Ontario's 24 community colleges also saw a 10 per cent increase in applications to programs that started this month, according to figures released by Colleges Ontario.
Tougher competition is also a result of grade inflation, spurred by students' zealous drive to achieve whatever cut-off grade is listed by a university. Guidance counsellors say they are often confronted by students who plead with them to increase their average, or students who pay top dollar to small, private institutions certified by the Education Ministry just to get a better mark in a course.
"If the cut-off is 73 and students know that and work towards that ... 73 becomes the new bar, and the bar goes up," said David Huckvale, director of admissions and university placement at Country Day School, north of Richmond Hill, Ont.
"It's what came first, the chicken or the egg? The higher average, or the students presenting higher averages?"
Grade cut-offs change every year, and vary for each program in each institution. Last year, most schools made offers to students with minimum grades averaging in the mid-70s or 80s. Several stringent programs made offers only to students whose average grade was in the low to mid-90 range. Those programs included McMaster University's health sciences, York University's Schulich School of Business and biotechnology at the University of Waterloo.

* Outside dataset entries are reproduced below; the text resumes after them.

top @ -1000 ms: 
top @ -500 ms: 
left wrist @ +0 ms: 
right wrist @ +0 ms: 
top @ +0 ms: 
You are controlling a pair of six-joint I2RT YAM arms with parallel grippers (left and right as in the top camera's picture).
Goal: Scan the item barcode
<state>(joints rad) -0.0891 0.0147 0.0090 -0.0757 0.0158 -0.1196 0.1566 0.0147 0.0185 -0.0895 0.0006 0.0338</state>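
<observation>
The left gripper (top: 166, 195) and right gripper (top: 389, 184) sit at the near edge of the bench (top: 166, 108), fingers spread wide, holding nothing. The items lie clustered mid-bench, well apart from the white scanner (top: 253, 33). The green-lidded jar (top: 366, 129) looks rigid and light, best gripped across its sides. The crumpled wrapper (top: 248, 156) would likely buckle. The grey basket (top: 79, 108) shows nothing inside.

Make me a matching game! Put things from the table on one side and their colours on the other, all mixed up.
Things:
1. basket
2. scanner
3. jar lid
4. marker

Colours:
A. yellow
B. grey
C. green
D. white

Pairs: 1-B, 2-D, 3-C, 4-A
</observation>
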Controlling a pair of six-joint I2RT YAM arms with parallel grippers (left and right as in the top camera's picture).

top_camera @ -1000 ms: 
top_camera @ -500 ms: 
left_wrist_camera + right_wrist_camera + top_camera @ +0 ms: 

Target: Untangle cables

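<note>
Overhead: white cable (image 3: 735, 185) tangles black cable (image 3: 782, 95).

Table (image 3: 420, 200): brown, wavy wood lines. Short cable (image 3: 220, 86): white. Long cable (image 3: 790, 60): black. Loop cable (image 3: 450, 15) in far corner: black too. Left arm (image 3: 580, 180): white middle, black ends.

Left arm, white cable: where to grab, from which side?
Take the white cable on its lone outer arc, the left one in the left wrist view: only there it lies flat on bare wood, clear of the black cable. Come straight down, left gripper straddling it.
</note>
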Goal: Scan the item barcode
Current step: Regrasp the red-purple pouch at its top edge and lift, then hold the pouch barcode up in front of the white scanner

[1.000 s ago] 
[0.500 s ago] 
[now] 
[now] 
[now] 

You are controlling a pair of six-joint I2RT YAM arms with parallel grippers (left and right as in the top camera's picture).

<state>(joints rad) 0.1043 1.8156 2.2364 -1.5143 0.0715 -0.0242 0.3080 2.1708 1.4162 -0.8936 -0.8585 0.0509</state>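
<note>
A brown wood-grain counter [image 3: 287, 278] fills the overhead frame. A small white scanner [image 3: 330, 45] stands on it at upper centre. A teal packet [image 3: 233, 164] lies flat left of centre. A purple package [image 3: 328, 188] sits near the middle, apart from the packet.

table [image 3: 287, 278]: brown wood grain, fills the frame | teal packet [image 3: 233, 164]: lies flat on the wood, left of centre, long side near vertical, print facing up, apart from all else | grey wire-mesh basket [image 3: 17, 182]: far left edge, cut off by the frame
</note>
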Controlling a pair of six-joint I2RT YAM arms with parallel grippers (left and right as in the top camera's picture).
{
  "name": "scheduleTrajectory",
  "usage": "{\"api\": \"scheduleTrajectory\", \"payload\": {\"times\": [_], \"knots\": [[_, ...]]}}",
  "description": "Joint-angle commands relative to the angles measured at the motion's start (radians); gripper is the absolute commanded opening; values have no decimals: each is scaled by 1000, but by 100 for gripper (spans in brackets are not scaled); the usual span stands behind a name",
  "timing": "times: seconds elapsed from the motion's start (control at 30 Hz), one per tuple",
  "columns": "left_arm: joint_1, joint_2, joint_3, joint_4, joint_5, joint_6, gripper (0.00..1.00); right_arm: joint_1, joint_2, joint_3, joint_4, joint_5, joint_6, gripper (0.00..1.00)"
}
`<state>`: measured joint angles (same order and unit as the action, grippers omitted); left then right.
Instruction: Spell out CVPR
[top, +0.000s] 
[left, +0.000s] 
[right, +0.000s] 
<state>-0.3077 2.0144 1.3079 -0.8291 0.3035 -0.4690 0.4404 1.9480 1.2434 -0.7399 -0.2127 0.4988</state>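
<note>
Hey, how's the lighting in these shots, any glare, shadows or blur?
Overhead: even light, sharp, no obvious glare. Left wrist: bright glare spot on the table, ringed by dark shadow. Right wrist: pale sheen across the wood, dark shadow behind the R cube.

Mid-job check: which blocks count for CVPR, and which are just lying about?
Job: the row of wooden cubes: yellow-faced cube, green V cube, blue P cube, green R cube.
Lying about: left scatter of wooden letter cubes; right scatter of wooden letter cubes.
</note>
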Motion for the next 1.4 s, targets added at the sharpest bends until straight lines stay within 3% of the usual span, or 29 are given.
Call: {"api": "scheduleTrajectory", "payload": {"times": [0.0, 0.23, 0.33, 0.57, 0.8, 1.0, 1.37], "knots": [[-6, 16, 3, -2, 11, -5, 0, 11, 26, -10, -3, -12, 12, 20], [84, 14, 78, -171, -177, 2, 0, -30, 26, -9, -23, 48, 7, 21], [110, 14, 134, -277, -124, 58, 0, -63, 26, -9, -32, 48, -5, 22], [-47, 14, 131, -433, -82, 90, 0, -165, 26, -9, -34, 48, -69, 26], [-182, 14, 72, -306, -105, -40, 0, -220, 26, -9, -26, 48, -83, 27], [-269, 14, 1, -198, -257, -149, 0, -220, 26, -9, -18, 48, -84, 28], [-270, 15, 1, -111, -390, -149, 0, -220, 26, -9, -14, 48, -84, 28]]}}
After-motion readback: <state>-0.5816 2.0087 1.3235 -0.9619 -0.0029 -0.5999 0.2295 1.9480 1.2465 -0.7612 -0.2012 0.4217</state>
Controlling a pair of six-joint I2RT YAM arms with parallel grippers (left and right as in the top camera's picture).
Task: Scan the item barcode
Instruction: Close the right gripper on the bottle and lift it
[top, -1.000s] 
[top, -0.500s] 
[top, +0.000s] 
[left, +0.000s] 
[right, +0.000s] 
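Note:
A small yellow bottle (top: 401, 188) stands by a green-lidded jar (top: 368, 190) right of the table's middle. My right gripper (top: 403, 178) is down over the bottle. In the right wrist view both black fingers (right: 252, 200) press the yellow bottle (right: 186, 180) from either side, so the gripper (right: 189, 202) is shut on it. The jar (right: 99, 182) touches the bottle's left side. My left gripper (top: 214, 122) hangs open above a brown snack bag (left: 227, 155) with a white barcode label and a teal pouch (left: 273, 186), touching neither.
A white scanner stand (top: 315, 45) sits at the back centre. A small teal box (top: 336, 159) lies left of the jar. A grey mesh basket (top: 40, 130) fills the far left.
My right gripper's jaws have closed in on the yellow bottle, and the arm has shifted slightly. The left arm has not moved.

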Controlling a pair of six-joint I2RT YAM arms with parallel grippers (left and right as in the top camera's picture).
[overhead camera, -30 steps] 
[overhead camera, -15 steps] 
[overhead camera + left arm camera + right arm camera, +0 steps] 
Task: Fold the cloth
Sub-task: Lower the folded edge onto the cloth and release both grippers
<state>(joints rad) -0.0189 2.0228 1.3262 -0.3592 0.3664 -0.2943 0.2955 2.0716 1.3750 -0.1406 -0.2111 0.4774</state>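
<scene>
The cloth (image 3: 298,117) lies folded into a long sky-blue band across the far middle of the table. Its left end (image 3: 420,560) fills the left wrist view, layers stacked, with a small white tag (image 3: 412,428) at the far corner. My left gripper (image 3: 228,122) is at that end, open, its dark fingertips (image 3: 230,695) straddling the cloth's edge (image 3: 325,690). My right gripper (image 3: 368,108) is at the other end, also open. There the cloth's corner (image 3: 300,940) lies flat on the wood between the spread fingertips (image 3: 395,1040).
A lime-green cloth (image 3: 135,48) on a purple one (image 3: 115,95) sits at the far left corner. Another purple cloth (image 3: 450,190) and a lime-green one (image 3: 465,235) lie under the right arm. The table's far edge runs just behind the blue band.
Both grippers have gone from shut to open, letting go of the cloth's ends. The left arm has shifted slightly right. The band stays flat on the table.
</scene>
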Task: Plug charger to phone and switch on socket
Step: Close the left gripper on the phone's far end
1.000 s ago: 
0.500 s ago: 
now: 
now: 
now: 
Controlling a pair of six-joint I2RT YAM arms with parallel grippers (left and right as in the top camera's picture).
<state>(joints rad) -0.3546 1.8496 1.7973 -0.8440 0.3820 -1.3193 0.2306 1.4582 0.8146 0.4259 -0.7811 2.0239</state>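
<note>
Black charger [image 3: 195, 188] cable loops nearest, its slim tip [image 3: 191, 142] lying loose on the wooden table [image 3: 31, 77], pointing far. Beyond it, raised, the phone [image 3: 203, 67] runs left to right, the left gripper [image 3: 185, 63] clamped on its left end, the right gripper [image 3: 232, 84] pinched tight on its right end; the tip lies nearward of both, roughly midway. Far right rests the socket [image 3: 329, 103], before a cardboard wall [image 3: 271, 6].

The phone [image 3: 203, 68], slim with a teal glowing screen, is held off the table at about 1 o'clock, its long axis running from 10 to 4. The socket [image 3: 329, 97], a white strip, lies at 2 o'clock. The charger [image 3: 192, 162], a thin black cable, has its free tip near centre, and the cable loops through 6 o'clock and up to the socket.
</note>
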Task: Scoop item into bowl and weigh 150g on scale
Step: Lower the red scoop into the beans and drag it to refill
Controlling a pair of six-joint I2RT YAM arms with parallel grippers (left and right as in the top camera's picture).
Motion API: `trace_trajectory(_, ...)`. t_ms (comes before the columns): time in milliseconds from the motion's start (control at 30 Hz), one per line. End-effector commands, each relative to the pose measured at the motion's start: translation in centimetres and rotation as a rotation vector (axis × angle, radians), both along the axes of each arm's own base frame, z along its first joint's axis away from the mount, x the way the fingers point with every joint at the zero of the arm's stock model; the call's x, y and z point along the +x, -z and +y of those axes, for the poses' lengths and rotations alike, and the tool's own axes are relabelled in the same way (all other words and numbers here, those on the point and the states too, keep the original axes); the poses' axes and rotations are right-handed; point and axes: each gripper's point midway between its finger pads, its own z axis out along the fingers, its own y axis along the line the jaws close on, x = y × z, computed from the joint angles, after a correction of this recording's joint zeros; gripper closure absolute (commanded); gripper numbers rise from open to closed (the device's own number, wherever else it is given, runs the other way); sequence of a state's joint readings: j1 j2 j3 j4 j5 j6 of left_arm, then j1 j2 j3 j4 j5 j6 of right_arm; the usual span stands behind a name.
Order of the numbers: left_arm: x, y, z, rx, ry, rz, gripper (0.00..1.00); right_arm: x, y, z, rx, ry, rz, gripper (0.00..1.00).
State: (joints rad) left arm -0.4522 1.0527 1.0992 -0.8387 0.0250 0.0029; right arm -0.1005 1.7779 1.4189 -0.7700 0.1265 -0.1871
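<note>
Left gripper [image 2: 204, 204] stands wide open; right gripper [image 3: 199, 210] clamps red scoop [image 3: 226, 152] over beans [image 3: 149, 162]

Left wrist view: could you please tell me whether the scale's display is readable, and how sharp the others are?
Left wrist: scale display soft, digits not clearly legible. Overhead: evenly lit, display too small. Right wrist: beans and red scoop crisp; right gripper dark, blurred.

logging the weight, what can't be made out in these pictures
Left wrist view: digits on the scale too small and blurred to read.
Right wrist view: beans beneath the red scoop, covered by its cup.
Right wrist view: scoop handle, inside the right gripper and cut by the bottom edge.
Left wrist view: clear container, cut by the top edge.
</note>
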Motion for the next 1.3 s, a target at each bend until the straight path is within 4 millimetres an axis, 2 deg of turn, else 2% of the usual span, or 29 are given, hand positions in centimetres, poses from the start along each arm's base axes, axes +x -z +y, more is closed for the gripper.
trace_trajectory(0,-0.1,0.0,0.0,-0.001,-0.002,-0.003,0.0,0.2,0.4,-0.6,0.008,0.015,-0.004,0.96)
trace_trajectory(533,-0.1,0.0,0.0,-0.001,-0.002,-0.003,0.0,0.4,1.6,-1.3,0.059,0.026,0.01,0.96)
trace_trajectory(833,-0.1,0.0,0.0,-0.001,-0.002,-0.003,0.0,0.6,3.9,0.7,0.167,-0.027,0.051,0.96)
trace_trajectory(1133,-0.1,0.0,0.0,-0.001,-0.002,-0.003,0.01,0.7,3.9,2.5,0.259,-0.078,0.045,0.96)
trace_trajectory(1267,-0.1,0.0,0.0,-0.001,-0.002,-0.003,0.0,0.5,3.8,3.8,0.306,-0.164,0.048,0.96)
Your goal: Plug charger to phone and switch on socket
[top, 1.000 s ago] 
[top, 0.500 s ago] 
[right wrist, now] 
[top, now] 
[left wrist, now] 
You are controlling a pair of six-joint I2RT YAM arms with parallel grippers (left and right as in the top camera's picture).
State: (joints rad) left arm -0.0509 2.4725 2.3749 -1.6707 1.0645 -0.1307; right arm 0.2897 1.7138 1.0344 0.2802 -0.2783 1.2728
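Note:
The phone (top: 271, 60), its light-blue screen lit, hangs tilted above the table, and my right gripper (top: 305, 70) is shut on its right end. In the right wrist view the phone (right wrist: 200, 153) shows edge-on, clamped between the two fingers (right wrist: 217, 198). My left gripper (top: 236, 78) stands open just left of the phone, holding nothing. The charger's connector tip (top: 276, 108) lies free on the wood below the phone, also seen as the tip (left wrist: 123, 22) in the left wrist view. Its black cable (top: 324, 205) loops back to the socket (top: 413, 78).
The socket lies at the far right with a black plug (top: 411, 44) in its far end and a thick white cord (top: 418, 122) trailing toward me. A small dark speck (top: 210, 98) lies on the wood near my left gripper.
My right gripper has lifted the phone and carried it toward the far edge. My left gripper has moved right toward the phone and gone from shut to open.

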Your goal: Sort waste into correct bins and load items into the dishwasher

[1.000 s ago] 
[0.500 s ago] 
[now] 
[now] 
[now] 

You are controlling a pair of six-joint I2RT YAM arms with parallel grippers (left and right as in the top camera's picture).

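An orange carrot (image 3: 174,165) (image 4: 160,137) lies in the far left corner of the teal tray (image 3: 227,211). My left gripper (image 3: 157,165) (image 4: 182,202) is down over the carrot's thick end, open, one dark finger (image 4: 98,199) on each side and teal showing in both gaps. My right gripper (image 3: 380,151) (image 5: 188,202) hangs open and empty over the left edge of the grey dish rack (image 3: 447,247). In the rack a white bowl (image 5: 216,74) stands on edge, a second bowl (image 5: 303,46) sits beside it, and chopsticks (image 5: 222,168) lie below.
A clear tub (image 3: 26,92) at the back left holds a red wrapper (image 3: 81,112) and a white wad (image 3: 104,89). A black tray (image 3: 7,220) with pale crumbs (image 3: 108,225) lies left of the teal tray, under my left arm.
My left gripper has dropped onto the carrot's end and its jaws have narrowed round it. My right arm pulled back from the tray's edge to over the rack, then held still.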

Huckvale, who only recently moved to the other side of admissions from his role as York University's director of recruitment, said while he generally favours Ontario's objective, heavily grades-weighted system, he sees value in schools that also look for well-rounded students.
"There are some students whose grades may be a little lower than another student, but have a really interesting story, and have been involved in a lot of activities and would be a really great candidate," he said.
Extra-curricular activities may not be a strong factor in acceptance, but they play a key role in getting scholarships, he added.
Deska, an avid canoe paddlist, also believes the system should take into account more than just grades.
"It shows a lot of character, for one. Being an athlete is a transferable skill," he said. "If you're out there three hours every night training and getting an 80 average, in my mind that's better than a kid getting a 90 but putting all their focus into school."
Some universities begin making offers of admission as early as February, though students shouldn't fret if they're not on that list. Most institutions send out rolling offers until late May.